TASK GOAL:
Output range, inclusive: from the line containing "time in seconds" to the line containing "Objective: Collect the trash". Restate those lines from the data below word for word and only those.

SOURCE RECORDS:
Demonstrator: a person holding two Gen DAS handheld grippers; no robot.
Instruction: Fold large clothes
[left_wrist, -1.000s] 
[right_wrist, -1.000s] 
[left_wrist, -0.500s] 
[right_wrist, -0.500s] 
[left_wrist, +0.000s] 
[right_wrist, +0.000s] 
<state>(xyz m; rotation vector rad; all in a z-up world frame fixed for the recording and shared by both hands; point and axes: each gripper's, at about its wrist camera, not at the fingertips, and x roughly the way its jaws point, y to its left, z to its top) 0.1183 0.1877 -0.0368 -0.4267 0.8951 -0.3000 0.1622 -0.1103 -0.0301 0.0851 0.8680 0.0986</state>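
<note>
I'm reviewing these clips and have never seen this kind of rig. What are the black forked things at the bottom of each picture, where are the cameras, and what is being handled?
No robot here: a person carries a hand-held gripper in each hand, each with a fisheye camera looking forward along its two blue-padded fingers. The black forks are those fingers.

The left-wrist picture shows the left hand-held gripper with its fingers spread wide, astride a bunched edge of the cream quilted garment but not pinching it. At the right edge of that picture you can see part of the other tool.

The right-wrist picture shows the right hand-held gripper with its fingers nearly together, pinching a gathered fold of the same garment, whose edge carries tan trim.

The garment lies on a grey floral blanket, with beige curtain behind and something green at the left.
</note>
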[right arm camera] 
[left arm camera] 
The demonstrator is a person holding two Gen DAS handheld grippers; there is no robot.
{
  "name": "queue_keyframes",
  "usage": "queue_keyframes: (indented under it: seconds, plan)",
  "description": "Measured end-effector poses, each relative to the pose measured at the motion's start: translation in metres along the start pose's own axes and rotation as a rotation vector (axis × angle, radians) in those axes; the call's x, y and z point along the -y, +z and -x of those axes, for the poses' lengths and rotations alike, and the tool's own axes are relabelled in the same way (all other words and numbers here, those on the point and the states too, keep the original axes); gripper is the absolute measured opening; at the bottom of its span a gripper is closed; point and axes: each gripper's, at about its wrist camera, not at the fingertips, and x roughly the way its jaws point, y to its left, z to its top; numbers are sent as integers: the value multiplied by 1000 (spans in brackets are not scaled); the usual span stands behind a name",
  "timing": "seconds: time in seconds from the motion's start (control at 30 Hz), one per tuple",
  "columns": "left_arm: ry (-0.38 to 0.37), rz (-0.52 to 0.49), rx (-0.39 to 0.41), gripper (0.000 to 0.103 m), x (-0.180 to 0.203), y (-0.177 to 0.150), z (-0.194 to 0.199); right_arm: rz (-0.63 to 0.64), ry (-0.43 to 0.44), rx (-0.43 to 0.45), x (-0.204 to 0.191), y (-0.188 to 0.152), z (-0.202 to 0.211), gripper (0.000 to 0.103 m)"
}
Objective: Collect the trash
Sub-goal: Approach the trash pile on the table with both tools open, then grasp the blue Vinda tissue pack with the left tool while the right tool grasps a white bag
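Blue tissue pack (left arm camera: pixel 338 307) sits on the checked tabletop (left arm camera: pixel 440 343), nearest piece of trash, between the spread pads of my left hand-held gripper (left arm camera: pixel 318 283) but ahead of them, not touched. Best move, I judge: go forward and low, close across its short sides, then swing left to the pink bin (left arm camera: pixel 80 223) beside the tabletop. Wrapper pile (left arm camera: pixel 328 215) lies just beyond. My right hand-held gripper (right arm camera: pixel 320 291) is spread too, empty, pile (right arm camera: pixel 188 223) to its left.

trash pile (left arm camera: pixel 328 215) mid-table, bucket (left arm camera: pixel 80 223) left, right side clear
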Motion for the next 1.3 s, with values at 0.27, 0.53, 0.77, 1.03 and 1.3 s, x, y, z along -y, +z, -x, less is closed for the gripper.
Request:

OUTPUT BELOW:
  "timing": "seconds: time in seconds from the motion's start (control at 30 Hz), one per tuple",
  "columns": "left_arm: ry (-0.38 to 0.37), rz (-0.52 to 0.49), rx (-0.39 to 0.41), gripper (0.000 to 0.103 m), x (-0.180 to 0.203), y (-0.177 to 0.150), z (-0.194 to 0.199); right_arm: rz (-0.63 to 0.64), ry (-0.43 to 0.44), rx (-0.43 to 0.45), x (-0.204 to 0.191), y (-0.188 to 0.152), z (-0.202 to 0.211), gripper (0.000 to 0.103 m)"
}
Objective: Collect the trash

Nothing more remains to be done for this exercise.